Open saltyfish347 opened 2 weeks ago

saltyfish347 commented 2 weeks ago

我有一个问题,这篇文章里引入“融合知识先验”,相当于用fusion_k作为groundtruth来训练模型,那么怎么保证这个模型生成出来的效果比其他模型生成的效果更好呢?

XunpengYi commented 2 weeks ago

Thank you for your attention. Firstly, the integration of fusion knowledge prior is only present in the training dataset, while the validation and test datasets do not contain any fusion image. Thus, the diffusion-based method can be employed to obtain them. Secondly, the fusion knowledge prior is not a single method but a collection of multiple state-of-the-art (SOTA) methods. Furthermore, the optimal sample is obtained through targeted search. The supervision is provided by the best sample among all methods, hence it is superior to the fusion results of any subset of methods.

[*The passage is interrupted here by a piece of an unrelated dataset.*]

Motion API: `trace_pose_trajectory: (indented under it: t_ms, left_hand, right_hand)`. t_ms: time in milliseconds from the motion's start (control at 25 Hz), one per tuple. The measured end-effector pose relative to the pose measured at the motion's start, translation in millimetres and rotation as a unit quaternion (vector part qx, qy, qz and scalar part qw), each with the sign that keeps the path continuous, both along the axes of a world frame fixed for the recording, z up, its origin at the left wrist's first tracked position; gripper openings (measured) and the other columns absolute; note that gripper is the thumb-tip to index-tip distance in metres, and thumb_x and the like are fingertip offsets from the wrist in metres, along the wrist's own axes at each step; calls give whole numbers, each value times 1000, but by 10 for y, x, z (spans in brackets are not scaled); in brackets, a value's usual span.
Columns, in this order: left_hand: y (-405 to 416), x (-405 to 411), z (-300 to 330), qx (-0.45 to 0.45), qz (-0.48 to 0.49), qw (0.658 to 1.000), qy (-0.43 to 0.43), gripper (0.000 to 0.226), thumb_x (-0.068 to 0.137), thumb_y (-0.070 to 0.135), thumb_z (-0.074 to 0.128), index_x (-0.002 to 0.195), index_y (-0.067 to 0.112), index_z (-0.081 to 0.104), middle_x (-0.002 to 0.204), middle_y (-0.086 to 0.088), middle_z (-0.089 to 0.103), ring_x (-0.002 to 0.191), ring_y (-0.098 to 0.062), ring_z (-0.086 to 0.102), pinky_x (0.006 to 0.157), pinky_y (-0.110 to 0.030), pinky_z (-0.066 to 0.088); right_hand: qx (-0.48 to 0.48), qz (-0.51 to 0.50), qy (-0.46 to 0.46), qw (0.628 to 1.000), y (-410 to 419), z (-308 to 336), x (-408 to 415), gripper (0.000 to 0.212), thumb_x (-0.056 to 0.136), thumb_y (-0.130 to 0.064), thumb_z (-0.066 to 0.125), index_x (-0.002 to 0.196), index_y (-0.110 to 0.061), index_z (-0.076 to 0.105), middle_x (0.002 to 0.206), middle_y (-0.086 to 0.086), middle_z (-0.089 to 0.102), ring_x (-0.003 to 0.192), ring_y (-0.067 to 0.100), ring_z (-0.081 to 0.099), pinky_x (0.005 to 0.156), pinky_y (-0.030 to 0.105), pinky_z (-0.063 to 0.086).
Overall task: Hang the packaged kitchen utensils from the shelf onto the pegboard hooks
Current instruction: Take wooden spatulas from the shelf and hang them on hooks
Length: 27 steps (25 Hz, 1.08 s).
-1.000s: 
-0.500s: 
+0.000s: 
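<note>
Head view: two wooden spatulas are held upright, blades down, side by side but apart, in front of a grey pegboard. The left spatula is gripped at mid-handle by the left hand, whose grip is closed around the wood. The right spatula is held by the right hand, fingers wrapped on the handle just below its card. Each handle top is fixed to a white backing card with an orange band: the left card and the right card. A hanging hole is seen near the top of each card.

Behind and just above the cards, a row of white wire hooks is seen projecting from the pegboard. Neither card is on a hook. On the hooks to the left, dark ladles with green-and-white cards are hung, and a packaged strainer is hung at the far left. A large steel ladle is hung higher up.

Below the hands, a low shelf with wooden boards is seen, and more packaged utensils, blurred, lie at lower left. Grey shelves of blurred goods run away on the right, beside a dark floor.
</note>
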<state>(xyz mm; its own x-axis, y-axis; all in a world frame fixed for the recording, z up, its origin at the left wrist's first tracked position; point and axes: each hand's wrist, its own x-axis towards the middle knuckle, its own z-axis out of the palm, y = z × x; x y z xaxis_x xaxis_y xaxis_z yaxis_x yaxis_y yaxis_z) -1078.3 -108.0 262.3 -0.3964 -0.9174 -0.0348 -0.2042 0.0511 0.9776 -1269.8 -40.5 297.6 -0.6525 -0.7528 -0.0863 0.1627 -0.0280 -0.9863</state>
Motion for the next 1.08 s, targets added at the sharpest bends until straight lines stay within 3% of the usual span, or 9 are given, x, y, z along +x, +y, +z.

wuyi027 commented 4 days ago

Hello author, I have a similar question about this, whether the fusion result obtained by this model is similar to or higher than the optimal one in the fusion knowledge prior.

XunpengYi commented 4 days ago

The optimal result in the fusion knowledge prior is not achieved by a single method but represents the best performance of existing fusion methods in the current scenario. After the diffusion model learns the optimal fusion prior in various scenarios, it aggregates the advantages of different fusion methods while avoiding their disadvantages, making it foreseeable that it will surpass existing individual fusion methods. Of course, although it is possible, it does not absolutely mean that the diffusion model can surpass the sum of all methods (this involves the issue of generalization). For specifics, you can refer to the related theories of knowledge distillation.